• [Task prompt]:
Word for word, set down every line of the entries below from the line with "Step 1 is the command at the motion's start" to the line with "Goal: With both", including both, and no other line.
Material provided Block Start
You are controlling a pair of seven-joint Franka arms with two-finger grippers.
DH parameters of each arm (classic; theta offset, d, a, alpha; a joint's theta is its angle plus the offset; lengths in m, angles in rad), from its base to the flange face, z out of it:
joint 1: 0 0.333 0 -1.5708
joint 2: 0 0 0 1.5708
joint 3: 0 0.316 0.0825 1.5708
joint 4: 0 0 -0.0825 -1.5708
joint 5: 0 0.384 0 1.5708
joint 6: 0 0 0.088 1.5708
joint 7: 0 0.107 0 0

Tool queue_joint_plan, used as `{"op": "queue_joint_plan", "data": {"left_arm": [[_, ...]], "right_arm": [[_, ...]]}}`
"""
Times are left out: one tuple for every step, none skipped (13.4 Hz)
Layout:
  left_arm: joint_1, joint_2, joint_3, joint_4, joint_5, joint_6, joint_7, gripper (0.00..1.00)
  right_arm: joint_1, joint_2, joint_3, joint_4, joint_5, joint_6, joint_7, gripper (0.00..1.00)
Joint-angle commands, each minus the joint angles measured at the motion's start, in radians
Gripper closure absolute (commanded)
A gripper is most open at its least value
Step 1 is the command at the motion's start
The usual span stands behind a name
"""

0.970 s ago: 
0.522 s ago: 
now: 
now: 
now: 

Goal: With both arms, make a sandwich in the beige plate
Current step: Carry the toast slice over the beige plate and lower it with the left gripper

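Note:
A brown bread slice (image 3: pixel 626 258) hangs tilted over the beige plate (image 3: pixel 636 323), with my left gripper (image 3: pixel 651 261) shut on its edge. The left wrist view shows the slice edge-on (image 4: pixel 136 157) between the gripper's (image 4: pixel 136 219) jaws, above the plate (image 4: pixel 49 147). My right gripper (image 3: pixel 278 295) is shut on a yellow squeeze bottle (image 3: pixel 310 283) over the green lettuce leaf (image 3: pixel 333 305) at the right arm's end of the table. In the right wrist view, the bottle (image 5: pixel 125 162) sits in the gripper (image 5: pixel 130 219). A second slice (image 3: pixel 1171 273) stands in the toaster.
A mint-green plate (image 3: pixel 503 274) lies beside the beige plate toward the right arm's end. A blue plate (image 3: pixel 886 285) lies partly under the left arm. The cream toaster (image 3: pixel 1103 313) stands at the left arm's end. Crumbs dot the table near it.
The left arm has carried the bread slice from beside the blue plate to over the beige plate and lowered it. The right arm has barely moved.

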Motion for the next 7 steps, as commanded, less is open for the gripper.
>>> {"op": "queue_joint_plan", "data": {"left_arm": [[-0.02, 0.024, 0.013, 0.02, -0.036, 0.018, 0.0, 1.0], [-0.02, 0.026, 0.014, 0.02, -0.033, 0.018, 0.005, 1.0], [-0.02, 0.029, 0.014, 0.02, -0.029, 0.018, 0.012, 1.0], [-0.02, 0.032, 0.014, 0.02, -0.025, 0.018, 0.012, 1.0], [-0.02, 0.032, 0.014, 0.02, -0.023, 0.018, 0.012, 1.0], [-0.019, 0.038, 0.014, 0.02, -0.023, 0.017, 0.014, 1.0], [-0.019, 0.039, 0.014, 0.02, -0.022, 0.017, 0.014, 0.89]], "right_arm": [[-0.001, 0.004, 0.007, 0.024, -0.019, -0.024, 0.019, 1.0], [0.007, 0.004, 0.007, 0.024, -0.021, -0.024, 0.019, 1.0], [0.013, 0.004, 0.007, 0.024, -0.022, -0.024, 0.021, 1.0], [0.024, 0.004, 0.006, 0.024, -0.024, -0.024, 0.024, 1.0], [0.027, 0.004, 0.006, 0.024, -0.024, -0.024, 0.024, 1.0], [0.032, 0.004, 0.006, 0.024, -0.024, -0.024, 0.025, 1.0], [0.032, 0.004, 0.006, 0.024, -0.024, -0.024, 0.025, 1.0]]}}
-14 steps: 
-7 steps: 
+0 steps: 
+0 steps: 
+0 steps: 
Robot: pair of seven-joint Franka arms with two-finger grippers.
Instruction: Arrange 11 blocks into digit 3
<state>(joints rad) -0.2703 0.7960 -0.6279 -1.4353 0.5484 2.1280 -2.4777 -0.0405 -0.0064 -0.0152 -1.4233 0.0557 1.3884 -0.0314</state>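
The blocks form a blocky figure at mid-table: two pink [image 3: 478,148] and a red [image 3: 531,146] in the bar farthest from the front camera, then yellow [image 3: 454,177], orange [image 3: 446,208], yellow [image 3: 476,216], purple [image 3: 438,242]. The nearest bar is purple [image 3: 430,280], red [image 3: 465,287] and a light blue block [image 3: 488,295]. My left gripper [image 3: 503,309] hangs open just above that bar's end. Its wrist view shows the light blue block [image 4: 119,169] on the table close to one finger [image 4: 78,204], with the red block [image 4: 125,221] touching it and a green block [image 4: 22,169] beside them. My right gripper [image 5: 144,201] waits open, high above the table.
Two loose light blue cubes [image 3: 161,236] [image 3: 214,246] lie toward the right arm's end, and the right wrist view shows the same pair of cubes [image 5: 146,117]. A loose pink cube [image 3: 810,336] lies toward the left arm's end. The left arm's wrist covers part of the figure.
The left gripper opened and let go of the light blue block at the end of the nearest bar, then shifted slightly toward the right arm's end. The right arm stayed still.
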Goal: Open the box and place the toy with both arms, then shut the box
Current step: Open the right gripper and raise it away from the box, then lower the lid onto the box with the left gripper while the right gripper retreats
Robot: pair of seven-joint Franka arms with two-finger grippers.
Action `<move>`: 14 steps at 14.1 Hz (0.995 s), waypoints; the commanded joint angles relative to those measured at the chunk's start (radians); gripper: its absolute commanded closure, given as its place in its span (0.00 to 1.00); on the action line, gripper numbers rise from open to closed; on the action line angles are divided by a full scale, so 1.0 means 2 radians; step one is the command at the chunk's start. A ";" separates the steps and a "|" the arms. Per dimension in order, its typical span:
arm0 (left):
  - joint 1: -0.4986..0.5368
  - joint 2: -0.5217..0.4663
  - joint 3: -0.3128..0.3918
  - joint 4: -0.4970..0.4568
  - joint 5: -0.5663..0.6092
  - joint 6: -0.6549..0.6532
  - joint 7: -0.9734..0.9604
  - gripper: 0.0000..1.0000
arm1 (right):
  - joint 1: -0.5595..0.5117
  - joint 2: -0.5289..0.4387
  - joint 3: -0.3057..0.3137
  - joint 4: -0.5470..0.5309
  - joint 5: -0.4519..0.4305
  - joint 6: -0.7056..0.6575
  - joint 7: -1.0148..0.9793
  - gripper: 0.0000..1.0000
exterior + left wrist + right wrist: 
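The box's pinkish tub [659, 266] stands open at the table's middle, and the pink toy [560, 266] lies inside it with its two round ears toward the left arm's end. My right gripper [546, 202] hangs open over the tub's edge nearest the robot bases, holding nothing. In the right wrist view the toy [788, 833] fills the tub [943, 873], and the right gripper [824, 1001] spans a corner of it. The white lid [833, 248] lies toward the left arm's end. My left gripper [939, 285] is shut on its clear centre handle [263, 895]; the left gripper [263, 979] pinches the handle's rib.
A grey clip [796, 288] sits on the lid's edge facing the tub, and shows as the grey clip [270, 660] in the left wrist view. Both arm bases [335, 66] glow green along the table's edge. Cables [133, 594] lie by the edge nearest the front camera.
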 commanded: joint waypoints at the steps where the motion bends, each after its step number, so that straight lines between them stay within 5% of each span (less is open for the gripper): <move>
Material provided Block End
• [Solution to this problem]:
Step 1 is the command at the motion's start
The usual span stands behind a name
"""

0.970 s ago: 
0.522 s ago: 
now: 
now: 
now: 

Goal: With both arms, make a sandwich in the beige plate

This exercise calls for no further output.